The headline sets the tone, “Texas Senator Goes on Attack and Raises Bipartisan Hackles” which begs the question of the NYT’s own hackles.

Hackles, in this case, are not referring to multiple “hacks,” the state of professional integrity held by NYT reporters, or the singularity of the editorial world views demanded.  After all, if you can make it there, you can make it anywhere.

Texas Senator Ted Cruz held his own in what few quotes were provided.  No wonder Conservatives like this guy.  Here are the excerpted paragraphs Tulsa Today editors believe our readers may most enjoy:

Comity does not mean avoiding the truth,” Cruz added. “And it would be wrong to avoid
speaking the truth about someone’s record and past policy positions, even if doing so inevitably subjects me to personal criticism from Democrats and the media.

To the growing core of ardent conservatives in the Senate, Mr. Cruz has offered a jolt of positive energy.

“If you don’t ruffle any feathers, you’re not doing anything right,” said Senator Rand Paul, Republican of Kentucky, who garnered similar attention in his opening weeks in the Senate two years ago.

Mr. Cruz was among the 22 senators who voted
against reauthorizing the Violence Against Women Act, among the 34 who voted against raising the debt ceiling, among the 19 who tried to cut off military sales to Egypt, among the 36 who opposed a relief package for the regions hit by Hurricane Sandy, and among the three senators who voted against Mr. Kerry’s confirmation.

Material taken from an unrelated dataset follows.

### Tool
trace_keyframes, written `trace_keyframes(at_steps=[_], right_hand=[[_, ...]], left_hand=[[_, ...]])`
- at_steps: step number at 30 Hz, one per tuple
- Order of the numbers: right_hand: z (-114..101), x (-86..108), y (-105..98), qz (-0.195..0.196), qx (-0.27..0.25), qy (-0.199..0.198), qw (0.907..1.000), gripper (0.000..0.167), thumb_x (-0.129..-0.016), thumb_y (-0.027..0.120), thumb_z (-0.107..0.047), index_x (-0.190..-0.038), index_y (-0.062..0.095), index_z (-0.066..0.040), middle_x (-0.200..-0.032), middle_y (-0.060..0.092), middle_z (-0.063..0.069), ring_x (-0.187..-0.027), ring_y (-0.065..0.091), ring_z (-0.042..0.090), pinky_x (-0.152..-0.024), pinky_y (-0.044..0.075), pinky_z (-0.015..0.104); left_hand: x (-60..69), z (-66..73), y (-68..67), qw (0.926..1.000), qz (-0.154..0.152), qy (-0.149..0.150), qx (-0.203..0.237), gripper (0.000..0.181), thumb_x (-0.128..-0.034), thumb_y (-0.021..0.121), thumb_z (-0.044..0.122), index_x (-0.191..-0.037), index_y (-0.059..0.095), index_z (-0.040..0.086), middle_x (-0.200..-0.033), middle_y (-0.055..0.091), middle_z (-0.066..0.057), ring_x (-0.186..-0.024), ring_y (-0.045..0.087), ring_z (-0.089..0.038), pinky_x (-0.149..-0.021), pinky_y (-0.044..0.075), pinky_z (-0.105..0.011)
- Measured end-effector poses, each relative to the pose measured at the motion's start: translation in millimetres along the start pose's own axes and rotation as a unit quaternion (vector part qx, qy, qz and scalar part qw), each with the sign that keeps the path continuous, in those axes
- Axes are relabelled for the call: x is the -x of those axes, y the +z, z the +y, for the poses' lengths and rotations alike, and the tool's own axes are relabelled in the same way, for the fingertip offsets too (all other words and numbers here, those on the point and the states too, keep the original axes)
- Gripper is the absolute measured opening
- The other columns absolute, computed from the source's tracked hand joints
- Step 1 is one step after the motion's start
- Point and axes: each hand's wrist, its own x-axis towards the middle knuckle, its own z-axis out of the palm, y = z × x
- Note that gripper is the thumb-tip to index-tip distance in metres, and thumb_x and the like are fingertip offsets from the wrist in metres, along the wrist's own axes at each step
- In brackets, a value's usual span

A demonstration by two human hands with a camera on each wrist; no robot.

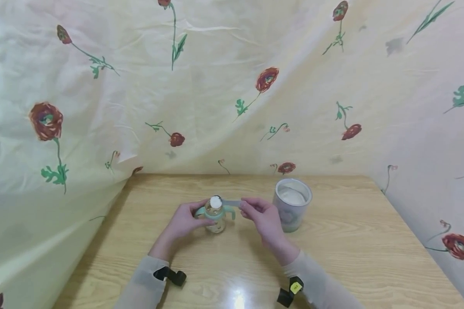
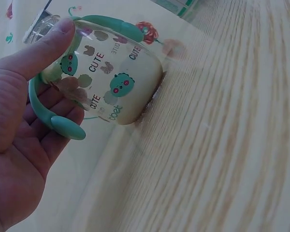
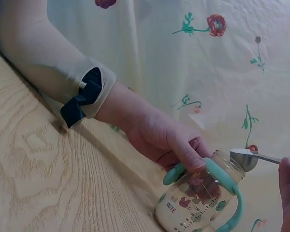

I was compelled to vote no on Senator Kerry’s nomination because of his longstanding
less-than-vigorous defense of U.S. national security issues,
” said Mr. Cruz, who also questioned the commitment of Mr. Kerry and Mr. Hagel to the armed forces, though both served in Vietnam. Mr. Cruz has no record of military service.

Chris Chocola, the president of the Club for Growth, a conservative free-market political action committee that strongly backed Mr. Cruz in his victory last year against the establishment’s favorite, Lt. Gov. David Dewhurst, said the new senator was doing precisely what he had expected.

The growing caucus of ardent conservatives — Mr. Cruz, Mr. Paul, Marco Rubio of Florida, Patrick J. Toomey of Pennsylvania, Jeff Flake of Arizona, Mike Lee of Utah, Ron Johnson of Wisconsin and Tim Scott of South Carolina — has begun reshaping what it means to be a Republican in the Senate, he said.

“The last thing we need is another status quo senator or congressman who will go along to
get along,” said former Senator Jim DeMint of South Carolina, who pumped money into Mr. Cruz’s campaign, then left the Senate to lead the conservative Heritage Foundation.